Chau’s family members in a post on his Instagram page “We recently learned from an unconfirmed report that John Allen Chau was reported killed in India while reaching out to members of the Sentinelese Tribe in the Andaman Islands,”
The family described him as a “beloved son, brother and uncle” as well as a Christian missionary, wilderness emergency medical technician, soccer coach and mountaineer.
“He loved God, life, helping those in need and had nothing but love for the Sentinelese people,” the family said. “We forgive those reportedly responsible for his death. We also ask for the release of those friends he had in the Andaman Islands.”
The family asked that local contacts not be prosecuted in the case.
The Police in a statement said that they had set in motion an investigation into Chau’s death after being contacted by the U.S. consulate in the southern Indian city of Chennai.
The consulate spokeswoman via email said “We are aware of reports concerning a U.S. citizen in the Andaman and Nicobar Islands,” but failed to provide further details.
Pathak said a Coast Guard vessel with police and experts on the tribe had gone to patrol the island and draw a plan to recover Chau’s body. North Sentinel Island is about 50 km (31 miles) west of Port Blair, the capital of the island cluster.

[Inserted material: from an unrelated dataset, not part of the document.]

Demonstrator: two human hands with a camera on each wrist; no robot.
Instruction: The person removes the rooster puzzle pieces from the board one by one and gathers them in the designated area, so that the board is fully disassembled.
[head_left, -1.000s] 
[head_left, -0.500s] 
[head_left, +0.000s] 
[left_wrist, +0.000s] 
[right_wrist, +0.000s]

Chau made visited the island two or three times by canoe from Nov. 15, thereby encountering the tribe but returned to his boat, Pathak said. He told the fishermen on Nov. 16 he would not come back from the island and told them to return home and transfer some handwritten notes he had made to a friend.
The police chief said the next morning they saw his body dragged across a beach and buried in the sand, adding that “This was a misplaced adventure in a highly protected area.”
A source with access to Chau’s notes disclosed that Chau had taken scissors, safety pins and a football as gifts to the tribe.
In Chaus’s notes, the source said, he wrote that some members of the tribe were good to him while others were very hostile.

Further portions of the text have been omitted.